Example 1: A rigid ball of mass m strikes a rigid, wall at $60^{\circ}$ and gets reflected without loss of speed as shown in the figure below. The value of impulse imparted by the wall on the ball will be

1) mV
2) 2 mV
3) $\frac{m V}{2}$
4) $\frac{m V}{3}$

Solution

Law of Conservation of Momentum

$\begin{aligned} & \vec{F}=\frac{\overrightarrow{d p}}{d t} \\ & \vec{F}=0 \quad \text { then } \vec{p}=\text { constant } \\ & \vec{p}=\vec{p}_1+\vec{p}_2+\cdots=\text { const }\end{aligned}$

wherein

Independent of frame of reference

After doing components,

$\begin{aligned} & V_1=V \frac{1}{2} \hat{i}-V \frac{\sqrt{3}}{2} \hat{j} \\ & V_2=-V \frac{1}{2} \hat{i}-V \frac{\sqrt{3}}{2} \hat{j} \\ & \text { Impulse }=m V_1-m V_2=m V\end{aligned}$

Hence, the answer is the option (1).

Example 2: A long solenoid of diameter 0.1 m has 2 x 10⁴ turns per meter.
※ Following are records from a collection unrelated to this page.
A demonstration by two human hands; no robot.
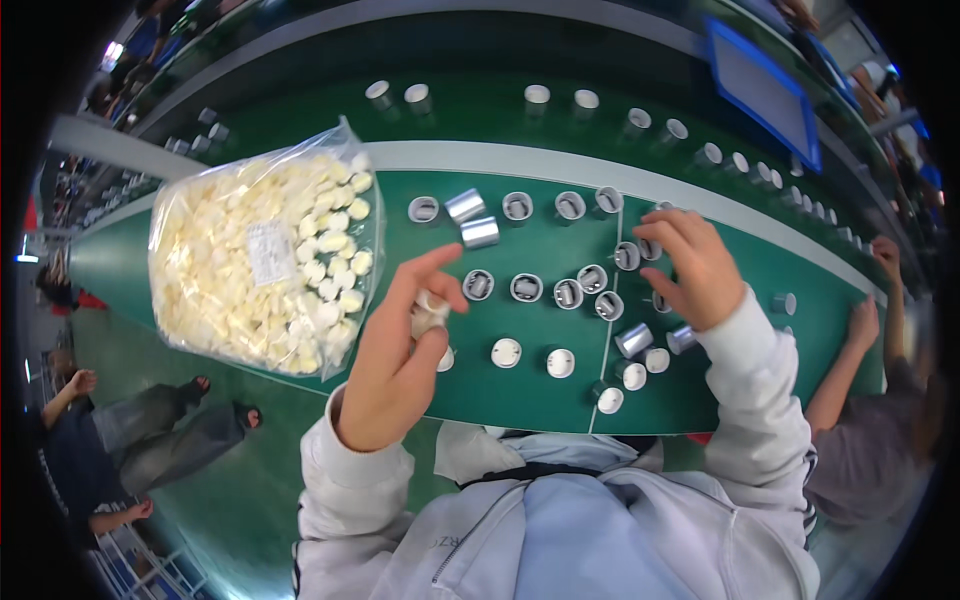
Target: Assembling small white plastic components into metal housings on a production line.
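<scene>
On the green table, my left hand (392, 365) is curled around some small white plastic caps (430, 312), partly hidden by the fingers; their number I cannot tell. My right hand (697, 268) reaches across to the right group of open silver metal cups, its thumb and fingertips around one cup (650, 249). Another cup (626, 256) stands just left of those fingertips. Several upright cups, such as one in the middle (526, 288), show metal parts inside. Nearer to me are cups topped with white caps (560, 362). Two cups (480, 232) lie on their sides farther back.
A large clear bag of white and cream caps (225, 270) lies at the left. Behind a pale rail, capped cups (537, 95) line a green strip, with a blue-framed panel (765, 90) at far right. A co-worker's arm (845, 360) rests by the right table end.
</scene>
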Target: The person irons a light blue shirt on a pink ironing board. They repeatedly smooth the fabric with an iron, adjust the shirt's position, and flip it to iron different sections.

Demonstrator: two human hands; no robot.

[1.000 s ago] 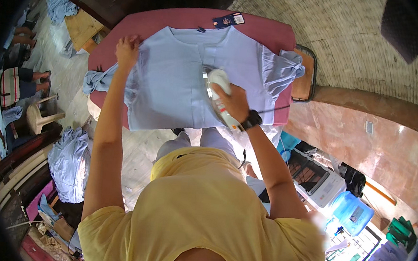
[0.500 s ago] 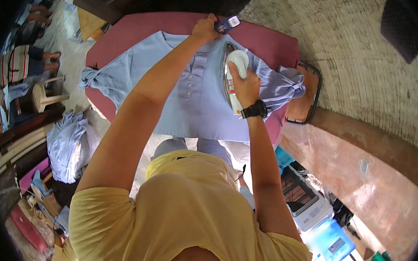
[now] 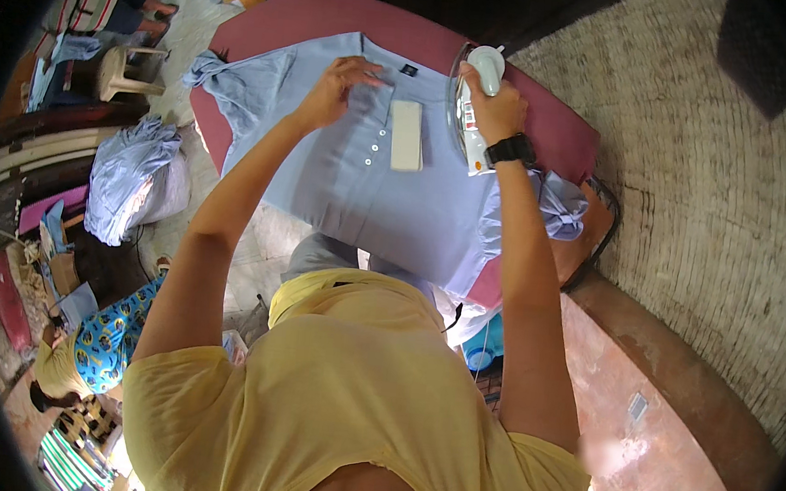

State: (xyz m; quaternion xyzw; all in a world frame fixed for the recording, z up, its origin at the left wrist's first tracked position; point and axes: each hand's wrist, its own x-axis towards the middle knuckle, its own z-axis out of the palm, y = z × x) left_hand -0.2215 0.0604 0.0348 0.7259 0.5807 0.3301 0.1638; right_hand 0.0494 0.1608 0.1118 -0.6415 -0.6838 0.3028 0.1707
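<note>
A light blue buttoned shirt point(image 3: 414, 210) lies spread on a maroon-covered ironing table point(image 3: 338, 10). My right hand point(image 3: 492, 106), with a black watch on the wrist, grips the handle of a white electric iron point(image 3: 473, 113) tilted up on its edge at the shirt's right side. My left hand point(image 3: 336, 89) pinches the shirt's fabric near the collar and the row of white buttons. A pale rectangular patch, perhaps a label or card, point(image 3: 407, 134) lies on the shirt between my hands.
A pile of light blue clothes point(image 3: 126, 178) lies on the floor at left, near a plastic stool point(image 3: 125, 72). A person in a blue patterned garment point(image 3: 104, 338) sits low at left. A brick wall point(image 3: 694, 177) runs along the right, with a brown iron rest point(image 3: 597, 234) at the table's end.
The iron has come off the shirt's middle and now stands tilted at the right. My left hand pulled back from the collar edge onto the button placket. The view shifted.
</note>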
At the centre of the solenoid, a coil of 100 turns and a radius of 0.01 m is placed with its axis coinciding with the solenoid axis. The current in the solenoid reduces at a constant rate to 0 A from 4 A in 0.05 s. If the resistance of the coil is $10 \pi^2 \Omega$, the total charge flowing through the coil during this time is:

1) $32 \pi \mu \mathrm{C}$
2) $16 \mu \mathrm{C}$
3) $32 \mu \mathrm{C}$
4) $16 \pi \mu \mathrm{C}$

Solution:

The field at the centre of the solenoid $B=\mu_0 N_l i$
where NI -number of turns per unit length
Flux through the inner loop $=100 \times \pi 0.01^2 B=100 \times \pi 0.01^2 \times \mu_0 N_l i$
emf induced $=$ rate of change of flux $=\frac{\Delta \phi}{\Delta t}=100 \times \pi 0.01^2 \times \mu_0 N_l \frac{\Delta i}{\Delta t}$

Current through loop $=$

$
i=\frac{e m f}{R}=\frac{\Delta \phi}{\Delta t}=100 \times \pi 0.01^2 \times \mu_0 N_l \frac{\Delta i}{\Delta t} \frac{1}{R}
$
Total charge through the coil during this time

$
i \Delta t=\frac{\Delta \phi}{\Delta t}=100 \times \pi 0.01^2 \times \mu_0 N_l \Delta i \frac{1}{R}=3.2 \times 10^{-5} C
$

Hence, the answer is the option (3).

Summary

The centre of mass is a fundamental concept in physics, crucial for understanding the balance and stability of objects like a semicircular disc. For a semicircular disc, the centre of mass is located along the axis of symmetry and can be determined using calculus. For continuous distributions, the centre of mass is calculated by integrating the mass elements' positions. Practical examples, such as the impact of forces on objects and induced currents in coils, illustrate the application of these principles in real-world scenarios, highlighting their importance in engineering and physics.